Ça sort tout croche dans les médias, c’est pas juste un type de personnes, c’est plein de problèmes et il n’y a pas de porte-parole. Un jeune qui s’indigne avec son macbook sur ses genoux devant la caméra, c’est pas très convaincant. Jusqu’où il faut aller pour être un vrai puriste? C’est un paquet de monde qui s’indigne pour un paquet de causes. En fait, je respecte ceux qui sont assez nobles pour tout quitter et vivre en s’indignant. Moi, je serais pas capable de le faire.

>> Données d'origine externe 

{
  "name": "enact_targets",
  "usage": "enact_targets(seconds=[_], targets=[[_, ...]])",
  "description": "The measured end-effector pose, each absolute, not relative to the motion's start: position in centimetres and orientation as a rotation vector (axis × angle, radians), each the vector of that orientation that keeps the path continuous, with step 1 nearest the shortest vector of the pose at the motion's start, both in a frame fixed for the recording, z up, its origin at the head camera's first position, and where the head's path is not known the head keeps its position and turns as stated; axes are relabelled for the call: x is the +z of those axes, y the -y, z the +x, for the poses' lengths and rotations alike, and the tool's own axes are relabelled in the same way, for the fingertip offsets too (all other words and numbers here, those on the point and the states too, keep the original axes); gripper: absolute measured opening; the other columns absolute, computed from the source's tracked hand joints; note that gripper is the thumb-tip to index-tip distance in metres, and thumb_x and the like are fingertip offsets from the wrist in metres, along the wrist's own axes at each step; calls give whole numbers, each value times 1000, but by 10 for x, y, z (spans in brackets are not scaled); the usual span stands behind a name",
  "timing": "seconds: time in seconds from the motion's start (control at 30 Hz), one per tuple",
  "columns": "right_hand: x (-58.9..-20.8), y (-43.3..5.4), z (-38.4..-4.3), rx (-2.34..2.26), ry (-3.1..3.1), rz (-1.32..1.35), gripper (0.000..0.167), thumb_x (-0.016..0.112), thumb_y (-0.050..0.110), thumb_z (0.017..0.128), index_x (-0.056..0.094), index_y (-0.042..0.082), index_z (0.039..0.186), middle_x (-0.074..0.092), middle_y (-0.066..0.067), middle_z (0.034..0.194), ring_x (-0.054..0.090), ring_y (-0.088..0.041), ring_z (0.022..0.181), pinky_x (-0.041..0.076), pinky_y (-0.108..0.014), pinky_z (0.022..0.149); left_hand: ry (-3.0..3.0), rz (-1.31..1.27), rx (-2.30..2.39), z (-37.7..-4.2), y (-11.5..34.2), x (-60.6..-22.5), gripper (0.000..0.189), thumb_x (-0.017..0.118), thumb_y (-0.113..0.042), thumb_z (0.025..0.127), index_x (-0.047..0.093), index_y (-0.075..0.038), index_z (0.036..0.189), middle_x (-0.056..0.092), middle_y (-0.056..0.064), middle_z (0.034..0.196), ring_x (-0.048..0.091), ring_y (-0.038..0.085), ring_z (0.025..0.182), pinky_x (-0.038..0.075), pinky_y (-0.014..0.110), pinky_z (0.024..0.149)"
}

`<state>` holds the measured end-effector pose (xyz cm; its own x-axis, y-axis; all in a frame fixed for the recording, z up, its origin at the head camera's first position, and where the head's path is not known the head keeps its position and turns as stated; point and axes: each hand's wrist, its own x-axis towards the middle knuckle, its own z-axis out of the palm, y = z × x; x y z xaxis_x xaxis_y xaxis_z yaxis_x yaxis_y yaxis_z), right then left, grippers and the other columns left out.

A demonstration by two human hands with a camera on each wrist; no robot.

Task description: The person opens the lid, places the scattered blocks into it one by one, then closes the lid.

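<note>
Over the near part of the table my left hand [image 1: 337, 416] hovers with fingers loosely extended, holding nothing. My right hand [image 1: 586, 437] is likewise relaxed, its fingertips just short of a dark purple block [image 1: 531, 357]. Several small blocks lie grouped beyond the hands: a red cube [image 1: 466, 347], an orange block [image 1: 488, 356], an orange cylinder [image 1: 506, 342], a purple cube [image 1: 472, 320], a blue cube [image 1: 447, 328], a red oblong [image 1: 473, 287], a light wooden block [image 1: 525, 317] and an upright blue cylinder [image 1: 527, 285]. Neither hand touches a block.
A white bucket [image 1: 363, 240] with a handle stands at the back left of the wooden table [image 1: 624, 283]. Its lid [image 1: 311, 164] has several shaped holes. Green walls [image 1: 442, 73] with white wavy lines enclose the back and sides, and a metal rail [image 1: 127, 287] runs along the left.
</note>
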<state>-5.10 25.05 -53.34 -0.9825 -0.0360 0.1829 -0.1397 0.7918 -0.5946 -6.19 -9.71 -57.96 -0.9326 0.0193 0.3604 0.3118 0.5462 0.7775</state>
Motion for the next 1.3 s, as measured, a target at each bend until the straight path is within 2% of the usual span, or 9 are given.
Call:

C’est inspirant, mais pas en vain, hein?

Dans The Tipping Point, on voit comment une étincelle peut amener un changement drastique dans la société.

Merci!

Je lisais le guide de l’usager pour demander l’impossible insérer dans le dernier numéro de la revue Inter Art Actuel et ça coïncide pas mal avec la fin de l’entrevue :

Commencez petit, pensez grand

C’est facile de se sentir paralysé par la complexité du monde, d’avoir l’impression qu’aucune des choses que vous accomplissez ne fera une différence. Les gens au pouvoir veulent que nous croyions cela, même s’ils sont minoritaires. Mais lorsque nous regardons l’histoire, nous voyons bien que chaque mouvement, chacun des changements dans la société a débuté avec un petit groupe d’amis discutant d’une idée qui semblait alors impossible à réaliser.

(Copier ses mots sur cette chanson, c’est parfait. Surtout que l’anticopyright à la fin me dit en majuscule de faire circuler le contenu du guide)

Petite plug : Au détour d’un commentaire Facebook, j’ai découvert ce texte. Comme quoi procrastiner fait partie du processus de recherche de tout blogueur qui se respecte! À lire sur Automne québécois, le site de nos occupants:

Le problème qui a été esquivé à travers les siècles, et pour lequel il faudra se battre tôt ou tard, c’est le conflit qui oppose le peuple aux banques.